Extracted records
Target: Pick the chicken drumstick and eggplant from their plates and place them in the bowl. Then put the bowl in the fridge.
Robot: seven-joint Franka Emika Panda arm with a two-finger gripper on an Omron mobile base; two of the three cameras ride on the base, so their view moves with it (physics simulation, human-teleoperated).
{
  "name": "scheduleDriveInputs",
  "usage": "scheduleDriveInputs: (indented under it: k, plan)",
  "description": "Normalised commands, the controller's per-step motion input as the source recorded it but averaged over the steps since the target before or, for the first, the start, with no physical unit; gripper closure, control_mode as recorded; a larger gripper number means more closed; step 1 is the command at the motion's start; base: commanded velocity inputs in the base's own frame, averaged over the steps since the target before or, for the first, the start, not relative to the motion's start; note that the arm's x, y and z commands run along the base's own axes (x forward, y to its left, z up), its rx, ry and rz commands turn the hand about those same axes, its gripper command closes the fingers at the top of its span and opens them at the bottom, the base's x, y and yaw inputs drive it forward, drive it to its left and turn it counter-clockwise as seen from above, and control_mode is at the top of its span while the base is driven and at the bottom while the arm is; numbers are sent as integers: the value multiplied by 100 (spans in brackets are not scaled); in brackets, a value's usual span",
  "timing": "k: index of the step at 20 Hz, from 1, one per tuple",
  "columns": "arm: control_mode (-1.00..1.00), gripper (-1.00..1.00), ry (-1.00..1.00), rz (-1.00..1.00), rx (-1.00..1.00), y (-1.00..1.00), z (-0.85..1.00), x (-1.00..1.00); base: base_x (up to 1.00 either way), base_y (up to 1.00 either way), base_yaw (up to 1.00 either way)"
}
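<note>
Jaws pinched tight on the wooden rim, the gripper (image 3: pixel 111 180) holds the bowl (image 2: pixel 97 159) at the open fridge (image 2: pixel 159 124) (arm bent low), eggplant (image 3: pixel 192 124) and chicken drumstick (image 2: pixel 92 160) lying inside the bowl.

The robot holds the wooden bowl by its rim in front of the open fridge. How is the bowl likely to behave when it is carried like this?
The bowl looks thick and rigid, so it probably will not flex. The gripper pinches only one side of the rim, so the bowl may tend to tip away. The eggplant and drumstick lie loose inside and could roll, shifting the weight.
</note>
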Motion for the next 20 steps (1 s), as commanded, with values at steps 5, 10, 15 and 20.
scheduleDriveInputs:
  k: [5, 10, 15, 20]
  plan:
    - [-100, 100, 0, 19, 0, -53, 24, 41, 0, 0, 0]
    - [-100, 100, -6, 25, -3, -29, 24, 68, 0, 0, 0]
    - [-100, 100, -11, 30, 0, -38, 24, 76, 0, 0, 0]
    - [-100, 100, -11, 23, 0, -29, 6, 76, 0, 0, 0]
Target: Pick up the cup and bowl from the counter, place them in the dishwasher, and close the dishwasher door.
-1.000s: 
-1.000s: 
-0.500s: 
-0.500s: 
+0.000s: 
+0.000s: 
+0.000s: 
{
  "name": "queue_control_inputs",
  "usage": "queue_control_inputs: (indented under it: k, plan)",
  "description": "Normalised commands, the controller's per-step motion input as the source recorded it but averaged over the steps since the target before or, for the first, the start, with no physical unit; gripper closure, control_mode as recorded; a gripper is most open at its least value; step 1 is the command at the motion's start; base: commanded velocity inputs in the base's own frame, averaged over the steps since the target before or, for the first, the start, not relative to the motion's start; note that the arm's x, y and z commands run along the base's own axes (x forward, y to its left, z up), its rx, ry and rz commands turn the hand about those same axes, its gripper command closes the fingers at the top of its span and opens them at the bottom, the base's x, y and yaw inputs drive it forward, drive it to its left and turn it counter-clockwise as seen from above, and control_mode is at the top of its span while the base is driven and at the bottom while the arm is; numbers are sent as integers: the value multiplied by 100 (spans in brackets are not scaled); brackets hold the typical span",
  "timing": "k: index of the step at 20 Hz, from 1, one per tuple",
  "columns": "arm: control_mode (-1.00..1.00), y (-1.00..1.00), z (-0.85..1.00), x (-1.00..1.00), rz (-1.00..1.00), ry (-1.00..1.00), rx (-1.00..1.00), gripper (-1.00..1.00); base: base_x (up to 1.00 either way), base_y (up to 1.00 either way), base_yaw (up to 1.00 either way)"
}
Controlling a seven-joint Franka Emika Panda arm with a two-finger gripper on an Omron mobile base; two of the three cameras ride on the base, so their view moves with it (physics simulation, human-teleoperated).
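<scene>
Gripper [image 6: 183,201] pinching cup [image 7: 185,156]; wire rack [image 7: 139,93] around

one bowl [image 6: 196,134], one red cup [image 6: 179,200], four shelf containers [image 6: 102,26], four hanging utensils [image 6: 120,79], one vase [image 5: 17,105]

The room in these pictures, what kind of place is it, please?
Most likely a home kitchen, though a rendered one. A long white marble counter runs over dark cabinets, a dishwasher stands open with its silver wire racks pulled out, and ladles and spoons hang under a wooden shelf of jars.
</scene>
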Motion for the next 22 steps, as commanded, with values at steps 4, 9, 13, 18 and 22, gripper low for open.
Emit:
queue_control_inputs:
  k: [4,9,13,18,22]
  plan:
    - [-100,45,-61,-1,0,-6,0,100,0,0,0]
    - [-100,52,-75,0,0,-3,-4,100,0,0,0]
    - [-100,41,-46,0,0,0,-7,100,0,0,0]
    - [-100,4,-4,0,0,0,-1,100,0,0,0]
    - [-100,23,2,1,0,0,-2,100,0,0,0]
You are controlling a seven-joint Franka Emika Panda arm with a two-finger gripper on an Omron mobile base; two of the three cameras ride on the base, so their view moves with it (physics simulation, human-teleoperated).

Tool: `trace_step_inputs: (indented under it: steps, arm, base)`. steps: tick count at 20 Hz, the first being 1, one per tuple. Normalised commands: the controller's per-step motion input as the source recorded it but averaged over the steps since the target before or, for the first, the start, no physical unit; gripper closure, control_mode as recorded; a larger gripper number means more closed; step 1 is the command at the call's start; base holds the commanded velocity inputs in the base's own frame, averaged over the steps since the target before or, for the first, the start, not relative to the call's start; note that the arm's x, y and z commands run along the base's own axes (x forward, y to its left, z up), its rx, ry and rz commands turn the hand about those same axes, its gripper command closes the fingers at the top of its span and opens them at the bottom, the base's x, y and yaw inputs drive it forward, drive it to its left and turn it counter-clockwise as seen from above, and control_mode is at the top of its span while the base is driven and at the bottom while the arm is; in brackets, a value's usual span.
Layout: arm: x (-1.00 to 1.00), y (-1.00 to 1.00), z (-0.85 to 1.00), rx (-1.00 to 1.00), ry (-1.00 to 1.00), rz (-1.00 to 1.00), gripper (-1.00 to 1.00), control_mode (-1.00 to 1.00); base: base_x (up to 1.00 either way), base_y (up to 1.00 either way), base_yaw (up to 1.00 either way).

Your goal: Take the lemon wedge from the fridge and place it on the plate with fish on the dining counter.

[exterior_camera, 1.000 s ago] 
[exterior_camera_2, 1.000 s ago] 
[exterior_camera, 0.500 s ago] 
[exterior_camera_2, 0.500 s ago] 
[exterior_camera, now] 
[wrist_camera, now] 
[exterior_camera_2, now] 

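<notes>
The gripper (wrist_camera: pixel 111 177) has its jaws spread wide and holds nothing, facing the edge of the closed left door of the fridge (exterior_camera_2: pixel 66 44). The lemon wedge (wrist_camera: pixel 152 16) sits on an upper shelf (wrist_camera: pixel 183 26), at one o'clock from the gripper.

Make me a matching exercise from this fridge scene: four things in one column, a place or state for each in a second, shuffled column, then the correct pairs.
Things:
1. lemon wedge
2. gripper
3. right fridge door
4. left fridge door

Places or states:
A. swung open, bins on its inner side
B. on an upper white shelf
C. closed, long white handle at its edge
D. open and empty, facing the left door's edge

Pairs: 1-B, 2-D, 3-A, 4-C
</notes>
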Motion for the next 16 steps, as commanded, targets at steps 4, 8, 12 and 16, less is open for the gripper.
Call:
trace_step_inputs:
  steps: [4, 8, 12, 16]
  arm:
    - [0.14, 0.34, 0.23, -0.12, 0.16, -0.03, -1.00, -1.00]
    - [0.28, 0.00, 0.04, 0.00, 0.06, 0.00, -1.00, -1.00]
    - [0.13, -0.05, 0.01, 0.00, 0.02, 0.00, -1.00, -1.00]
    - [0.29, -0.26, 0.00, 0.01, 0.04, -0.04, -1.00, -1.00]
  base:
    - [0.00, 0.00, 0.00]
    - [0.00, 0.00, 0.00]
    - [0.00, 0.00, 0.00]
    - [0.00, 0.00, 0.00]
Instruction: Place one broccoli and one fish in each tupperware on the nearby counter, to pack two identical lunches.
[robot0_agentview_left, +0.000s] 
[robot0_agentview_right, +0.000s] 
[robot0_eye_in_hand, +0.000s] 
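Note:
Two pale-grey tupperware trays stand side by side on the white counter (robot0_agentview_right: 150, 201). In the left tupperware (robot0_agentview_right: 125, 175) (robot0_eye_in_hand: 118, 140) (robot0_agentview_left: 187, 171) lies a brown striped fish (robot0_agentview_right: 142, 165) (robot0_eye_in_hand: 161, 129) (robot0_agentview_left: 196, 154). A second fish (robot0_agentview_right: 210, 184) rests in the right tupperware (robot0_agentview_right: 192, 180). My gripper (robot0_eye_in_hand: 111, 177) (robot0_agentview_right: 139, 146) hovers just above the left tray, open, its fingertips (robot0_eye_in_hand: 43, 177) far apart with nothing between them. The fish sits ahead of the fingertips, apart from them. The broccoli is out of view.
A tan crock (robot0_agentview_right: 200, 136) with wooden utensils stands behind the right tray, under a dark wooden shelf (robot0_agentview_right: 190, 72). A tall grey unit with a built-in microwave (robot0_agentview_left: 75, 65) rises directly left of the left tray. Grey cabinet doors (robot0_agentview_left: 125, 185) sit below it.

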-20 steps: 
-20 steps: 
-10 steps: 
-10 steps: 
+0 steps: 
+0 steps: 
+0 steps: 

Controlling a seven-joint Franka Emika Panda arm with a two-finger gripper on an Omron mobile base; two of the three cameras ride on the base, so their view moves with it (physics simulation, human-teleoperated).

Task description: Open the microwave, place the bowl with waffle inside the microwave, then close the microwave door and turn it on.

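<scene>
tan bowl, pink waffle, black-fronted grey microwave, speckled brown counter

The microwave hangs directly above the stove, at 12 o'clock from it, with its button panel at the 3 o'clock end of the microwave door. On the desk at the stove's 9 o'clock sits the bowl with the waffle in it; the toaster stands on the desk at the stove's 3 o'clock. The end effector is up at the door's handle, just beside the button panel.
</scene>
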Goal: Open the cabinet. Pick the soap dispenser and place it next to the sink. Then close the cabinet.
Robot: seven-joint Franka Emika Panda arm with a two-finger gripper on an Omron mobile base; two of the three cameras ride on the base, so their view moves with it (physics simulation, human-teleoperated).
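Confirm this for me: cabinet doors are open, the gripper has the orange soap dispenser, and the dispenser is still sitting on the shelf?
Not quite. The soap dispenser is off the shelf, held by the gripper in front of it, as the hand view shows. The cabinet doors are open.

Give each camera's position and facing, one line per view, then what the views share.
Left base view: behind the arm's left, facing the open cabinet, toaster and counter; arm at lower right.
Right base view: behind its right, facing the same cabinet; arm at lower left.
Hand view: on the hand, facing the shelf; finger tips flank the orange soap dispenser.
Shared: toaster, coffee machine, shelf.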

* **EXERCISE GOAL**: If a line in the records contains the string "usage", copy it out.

* **ANSWER SPACE**:
  "usage": "scheduleDriveInputs: (indented under it: k, plan)",
  "usage": "queue_control_inputs: (indented under it: k, plan)",

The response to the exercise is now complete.